I bought a book almost twenty years ago in a discount bin. I knew the author was a great writer, but I did not know much about her theology. I read through most of the book and was disappointed, but there are two paragraphs in the introduction that made it worth the price of the book. I keep it and reread it every so often as a reminder to me as a preacher. Here it is:

“Using Jesus as a mirror for cultural or personal ideals seems a tendency we can’t escape.  What I learned about him in Sunday School has, I can see, been colored by my teacher’s agenda.  Wanting us to be good, cheerful children, they gave us a kindly Jesus, sitting on a flower-studded hillside, handing out box lunches and comforting aphorisms. He was supposed to be our friend and example.  The songs we sang told us he walks and talks with us, keeps us singing, and doesn’t care what color we are. 
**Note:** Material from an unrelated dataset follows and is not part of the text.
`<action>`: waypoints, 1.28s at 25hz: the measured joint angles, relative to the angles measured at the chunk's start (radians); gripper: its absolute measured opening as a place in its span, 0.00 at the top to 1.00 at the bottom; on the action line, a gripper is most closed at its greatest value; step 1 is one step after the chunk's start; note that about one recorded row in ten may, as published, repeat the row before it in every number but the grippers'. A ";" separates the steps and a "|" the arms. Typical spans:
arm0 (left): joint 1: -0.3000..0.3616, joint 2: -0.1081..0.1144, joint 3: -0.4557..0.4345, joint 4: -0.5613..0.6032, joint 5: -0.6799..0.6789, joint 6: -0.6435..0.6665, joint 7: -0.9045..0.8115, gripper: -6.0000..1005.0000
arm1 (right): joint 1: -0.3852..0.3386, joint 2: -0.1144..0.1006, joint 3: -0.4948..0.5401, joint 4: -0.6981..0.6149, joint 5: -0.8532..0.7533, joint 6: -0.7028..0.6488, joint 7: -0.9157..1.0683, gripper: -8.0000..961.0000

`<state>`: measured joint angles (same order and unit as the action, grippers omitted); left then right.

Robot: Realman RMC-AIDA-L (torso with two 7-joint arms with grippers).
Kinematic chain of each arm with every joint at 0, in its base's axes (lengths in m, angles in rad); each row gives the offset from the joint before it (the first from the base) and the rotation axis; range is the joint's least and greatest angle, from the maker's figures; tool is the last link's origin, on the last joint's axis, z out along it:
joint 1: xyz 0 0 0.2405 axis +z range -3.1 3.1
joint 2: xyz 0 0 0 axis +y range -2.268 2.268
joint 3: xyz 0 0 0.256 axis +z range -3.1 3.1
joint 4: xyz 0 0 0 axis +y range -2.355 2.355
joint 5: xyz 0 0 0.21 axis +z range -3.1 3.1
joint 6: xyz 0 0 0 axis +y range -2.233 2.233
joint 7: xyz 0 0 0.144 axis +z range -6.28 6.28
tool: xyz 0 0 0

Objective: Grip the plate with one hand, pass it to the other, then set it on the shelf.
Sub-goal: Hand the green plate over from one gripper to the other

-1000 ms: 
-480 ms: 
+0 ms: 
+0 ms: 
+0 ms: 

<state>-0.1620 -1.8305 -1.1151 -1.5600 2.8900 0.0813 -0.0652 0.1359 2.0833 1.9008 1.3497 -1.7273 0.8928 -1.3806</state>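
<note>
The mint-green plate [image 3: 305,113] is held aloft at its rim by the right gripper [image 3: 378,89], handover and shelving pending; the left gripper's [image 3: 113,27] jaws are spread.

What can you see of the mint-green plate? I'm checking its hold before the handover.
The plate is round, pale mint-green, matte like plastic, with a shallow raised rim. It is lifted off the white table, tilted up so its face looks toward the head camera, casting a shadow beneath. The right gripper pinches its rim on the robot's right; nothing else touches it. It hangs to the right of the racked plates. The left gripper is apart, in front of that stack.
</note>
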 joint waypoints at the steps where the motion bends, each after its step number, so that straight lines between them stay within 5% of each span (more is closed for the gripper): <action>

As an adult, though, I have come to distrust those early simple images.  I know that flower-studded hillsides get turned into slag heaps.  That there aren’t enough lunches to go around. That my singing may only be whistling in the dark.  At times, fear has crept over me that Jesus may be no more than a psychological crutch, wish-fulfillment, the result of self-hypnosis. Has the Jesus I am looking for been no more than a grown-up version of the lonely child’s imaginary playmate?  I don’t want to configure a Jesus to fit my private fantasies.  How can I … at the end of the twentieth century, avoid making Jesus into a replica of the qualities I value most?”

– Looking for Jesus by Virginia Stem Owens – pg. 4-5.